*Prompt*
Once the line holding "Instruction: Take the" is written out, stop; begin at the first line of the material below and retype exactly, dropping pictures.

*Information shown*
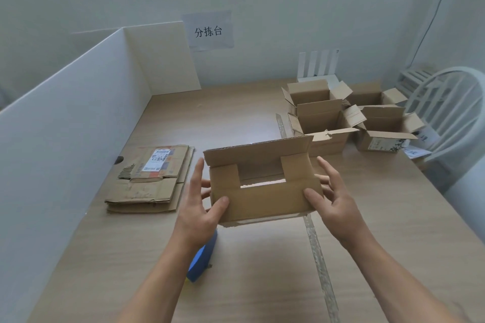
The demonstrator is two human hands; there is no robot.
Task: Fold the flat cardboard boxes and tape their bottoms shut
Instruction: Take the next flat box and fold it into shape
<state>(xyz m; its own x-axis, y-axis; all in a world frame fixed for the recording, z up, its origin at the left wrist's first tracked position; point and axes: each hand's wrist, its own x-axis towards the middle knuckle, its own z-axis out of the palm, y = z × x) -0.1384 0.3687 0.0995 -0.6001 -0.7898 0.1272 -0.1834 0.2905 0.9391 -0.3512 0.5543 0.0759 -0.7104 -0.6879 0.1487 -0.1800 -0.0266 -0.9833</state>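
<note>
Head: left hand point(202, 204), right hand point(334, 204) half-open around box point(265, 200)

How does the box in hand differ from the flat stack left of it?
The held box is opened up, flaps partly folded in; the flat stack lies collapsed. Left hand and right hand hold the held box above the table; the flat stack rests on it. The flat stack bears a label; the held box shows none. Both are brown cardboard.
</note>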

*Response to the task*
The demonstrator is two human hands; there is no robot.
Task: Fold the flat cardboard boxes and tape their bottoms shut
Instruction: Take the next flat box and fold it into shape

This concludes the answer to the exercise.